The Heart of Cloud Computing
Without virtual machines, cloud computing would never have taken off. When cloud computing is used, it is a virtual machine in a server that customers are actually renting, unless, of course, they rent an entire server and run it as a single machine. Depending on the server's storage and RAM capacity, virtual machines allow dozens of customers to run their programs on the same machine without interference. See cloud computing.

Not Dual Boot or Multiboot
VMs are not a dual-boot or multiboot environment, whereby at startup the first thing a user has to do is select which OS to use (see dual-boot). See thin client, virtual machine monitor, virtualization, application virtualization and OS virtualization.




Non-Virtual vs. Virtual
Each guest OS communicates with the hardware via the VM monitor. The guest operating systems do not have to be the same type. See virtual machine monitor and paravirtualization.




Advantages
Following are the major reasons why virtualization is so widely used:

#1 - Migration and Cloning
VMs are "self-contained packages" that are decoupled from the hardware. It is relatively easy to move a VM instance from one server to another to balance the workload, migrate to faster hardware or to recover from hardware failure.

#2 - Consolidation
Different operating systems can run in the same server, eliminating the need to dedicate a single machine to each OS. New OS versions can be tested without adding hardware, and developers can test their programs in different OS environments on the same machine.
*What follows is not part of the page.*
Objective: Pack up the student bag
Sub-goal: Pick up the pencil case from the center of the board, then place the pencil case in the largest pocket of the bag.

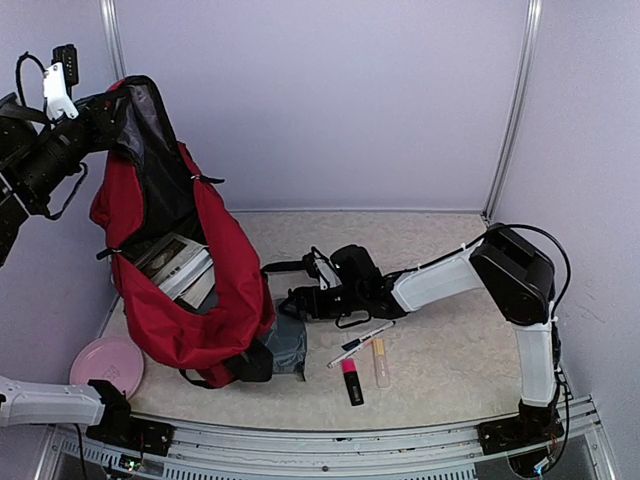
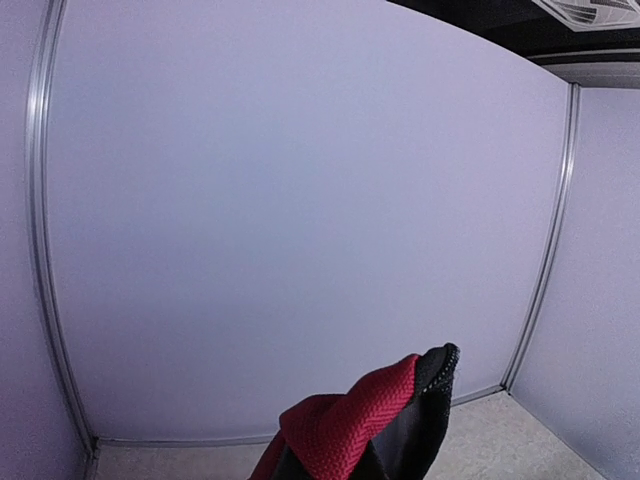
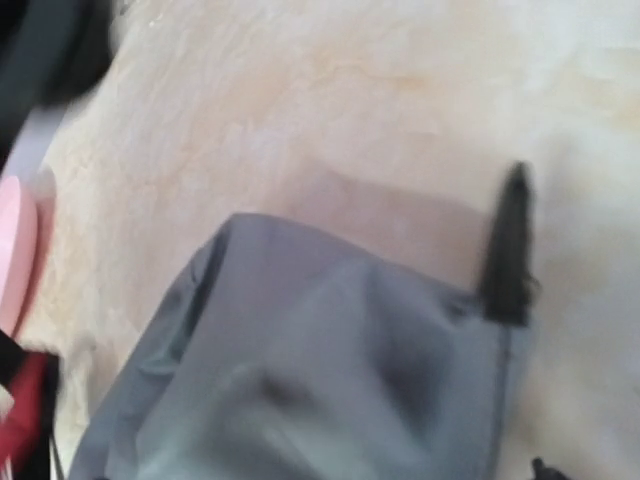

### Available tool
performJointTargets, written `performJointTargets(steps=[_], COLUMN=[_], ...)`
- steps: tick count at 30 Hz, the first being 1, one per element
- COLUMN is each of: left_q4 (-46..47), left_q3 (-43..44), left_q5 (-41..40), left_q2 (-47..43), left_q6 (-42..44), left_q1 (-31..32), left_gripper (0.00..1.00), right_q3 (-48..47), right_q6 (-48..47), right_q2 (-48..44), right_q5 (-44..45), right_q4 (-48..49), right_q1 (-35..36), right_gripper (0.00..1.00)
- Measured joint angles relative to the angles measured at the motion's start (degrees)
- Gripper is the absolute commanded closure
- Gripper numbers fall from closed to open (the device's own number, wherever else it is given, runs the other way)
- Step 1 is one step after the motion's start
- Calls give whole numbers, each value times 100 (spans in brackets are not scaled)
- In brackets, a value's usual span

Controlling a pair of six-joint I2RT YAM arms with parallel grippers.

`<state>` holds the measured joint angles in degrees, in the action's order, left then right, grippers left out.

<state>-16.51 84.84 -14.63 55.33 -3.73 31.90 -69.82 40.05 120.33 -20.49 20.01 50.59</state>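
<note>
Nearby: grey pouch [image 1: 287, 345] btwn student bag [image 1: 225, 300] & pens [image 1: 362, 342]

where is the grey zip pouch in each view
top external: grey pouch in the lower middle, beside the base of the student bag.
left wrist: not in it.
right wrist: grey pouch fills the lower middle.
shared landmark: the student bag's red fabric, at the bottom edge and bottom-left corner of the wrist views.

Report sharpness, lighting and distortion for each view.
Top external: sharp and evenly lit across the student bag. Left wrist: in focus, but the wall rails bow from lens distortion. Right wrist: smeared by blur, the grey pouch and its zip pull soft-edged.
</note>
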Motion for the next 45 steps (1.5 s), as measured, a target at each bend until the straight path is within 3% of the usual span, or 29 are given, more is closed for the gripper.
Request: performJointTargets(steps=[5,8,10,13,16,25,31,32,38,45], left_q4=[-212,-313,-376,-452,-566,-728,-708,-715,-579,-105], left_q3=[-46,-188,-249,-343,-426,-640,-741,-861,-1108,-1178], left_q5=[-210,-245,-243,-236,-232,-33,330,564,999,1294], left_q2=[-35,-15,24,74,79,101,229,376,682,1167], left_q6=[72,83,83,83,83,76,-50,-168,-422,-636], left_q1=[0,0,0,0,0,0,0,0,9,503], left_gripper=[100,100,100,100,100,100,100,100,100,100], right_q3=[-564,-905,-1019,-1038,-984,4,815,990,1252,809], right_q6=[-120,-212,-247,-232,-175,52,-59,-212,-763,-1515], right_q2=[483,710,811,863,868,319,-1370,-2393,-3827,-4793], right_q5=[162,151,105,-4,-175,-881,-841,-529,396,398], right_q4=[-422,-501,-518,-494,-389,153,-107,-249,-859,-1414], right_q1=[131,153,153,149,116,-271,-1038,-1491,-2103,-1711], right_gripper=[3,15,32,71,100,100,100,100,100,100])
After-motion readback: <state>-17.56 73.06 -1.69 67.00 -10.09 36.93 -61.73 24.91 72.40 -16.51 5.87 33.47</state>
In the datacenter, multicore servers with many threads of execution save space and power.

#3 - Stability and Security
Troubleshooting can be daunting when conflicts arise in supposedly stable apps. Prior to virtualization, cautious system administrators hosted each type of application in a separate server even if the hardware was grossly underutilized. However, because VMs are isolated from each other, a security breach in one does not affect the others.